Description of the task:
With pictures removed, print the listing exactly.

Data shown:

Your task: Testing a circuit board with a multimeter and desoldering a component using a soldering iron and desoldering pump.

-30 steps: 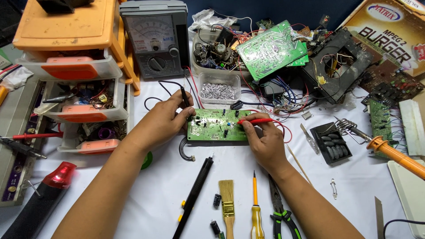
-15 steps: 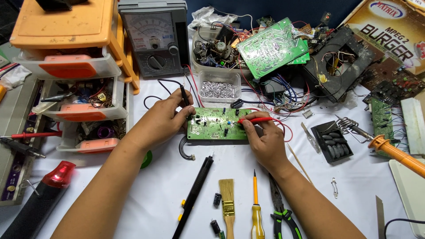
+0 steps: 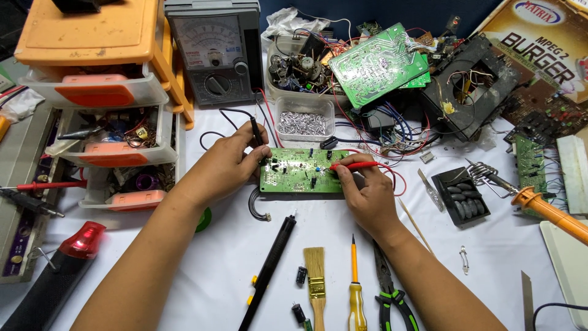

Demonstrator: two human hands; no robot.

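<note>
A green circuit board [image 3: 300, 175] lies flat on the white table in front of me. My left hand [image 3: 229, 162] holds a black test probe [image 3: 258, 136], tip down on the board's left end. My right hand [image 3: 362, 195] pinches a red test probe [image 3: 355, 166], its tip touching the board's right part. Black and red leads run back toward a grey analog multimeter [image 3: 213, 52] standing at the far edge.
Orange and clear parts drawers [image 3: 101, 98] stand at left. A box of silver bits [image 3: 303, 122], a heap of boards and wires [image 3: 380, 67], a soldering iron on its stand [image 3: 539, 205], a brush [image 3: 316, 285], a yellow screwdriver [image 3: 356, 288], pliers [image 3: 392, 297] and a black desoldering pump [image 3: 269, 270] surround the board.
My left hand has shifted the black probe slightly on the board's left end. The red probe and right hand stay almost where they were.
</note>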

Response to the exercise:
Your task: Testing a circuit board with a multimeter and desoldering a component using a soldering iron and desoldering pump.

-30 steps: 
-15 steps: 
+0 steps: 

Demonstrator: two human hands; no robot.

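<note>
A green circuit board [image 3: 300, 175] lies flat on the white table in front of me. My left hand [image 3: 229, 162] holds a black test probe [image 3: 258, 136], tip down on the board's left end. My right hand [image 3: 362, 195] pinches a red test probe [image 3: 355, 166], its tip touching the board's right part. Black and red leads run back toward a grey analog multimeter [image 3: 213, 52] standing at the far edge.
Orange and clear parts drawers [image 3: 101, 98] stand at left. A box of silver bits [image 3: 303, 122], a heap of boards and wires [image 3: 380, 67], a soldering iron on its stand [image 3: 539, 205], a brush [image 3: 316, 285], a yellow screwdriver [image 3: 356, 288], pliers [image 3: 392, 297] and a black desoldering pump [image 3: 269, 270] surround the board.
My left hand has shifted the black probe slightly on the board's left end. The red probe and right hand stay almost where they were.
</note>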

That's the answer, with nothing more to add.